Hitler’s DNA proves he really did have only one ball

Adolf Hitler was supposed to have taken his most intimate secrets to the grave. After his suicide in a Berlin bunker in April 1945, his aides followed his final orders to make sure his body could not be seized by his enemies. They doused it in petrol and set it alight.
But what the Führer did not reckon on was the discovery of the structure of DNA eight years later, and the tenacity of ancient and forensic DNA specialist Professor Turi King and a Channel 4 team eight decades on, in producing a two-part “world exclusive” documentary, Hitler’s DNA: Blueprint of a Dictator.
From the DNA, one can calculate polygenic scores, which assess an individual’s genetic markers and compare them with a large population sample to estimate the person’s genetic liability to a condition.
The most memorable of the results is that Hitler had a deletion in his DNA which strongly affects the protein that is implicated in the development of sexual organs.
King was raised in Canada, but she says, in reference to the British wartime propaganda ditty Hitler Has Only Got One Ball: “You can’t live [in the UK] without knowing about that song.”

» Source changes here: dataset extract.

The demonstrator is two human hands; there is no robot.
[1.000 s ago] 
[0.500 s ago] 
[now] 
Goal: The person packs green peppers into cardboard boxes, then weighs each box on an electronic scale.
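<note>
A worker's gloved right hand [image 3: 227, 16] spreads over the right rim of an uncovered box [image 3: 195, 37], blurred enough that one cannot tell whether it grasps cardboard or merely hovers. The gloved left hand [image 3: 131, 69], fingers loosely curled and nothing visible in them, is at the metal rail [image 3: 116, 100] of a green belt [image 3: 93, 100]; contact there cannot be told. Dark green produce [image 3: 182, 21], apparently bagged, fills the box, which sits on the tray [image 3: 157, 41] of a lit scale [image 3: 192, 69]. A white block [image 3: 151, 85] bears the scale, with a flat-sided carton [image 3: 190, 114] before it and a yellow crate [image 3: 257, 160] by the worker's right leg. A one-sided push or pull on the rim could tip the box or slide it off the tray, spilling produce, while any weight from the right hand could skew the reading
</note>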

A 1923 medical report unearthed in 2015 said Hitler had an undescended right testicle. The DNA analysis gives some weight to this, because the mutation in the gene known as PROK2 is strongly associated with Kallmann syndrome, which can result in one or both testes not descending normally.
Historian Dr Alex J Kay has studied Nazi Germany for 20 years. He says of the song: “How did the British know this? We haven’t yet been able to figure out where this rumour came from, but it was actually true.” He adds that it could have been a “really striking coincidence”, or simply based on an extrapolation from the knowledge that Hitler stood out from most other leading Nazis – who not only had wives and children, but mistresses too.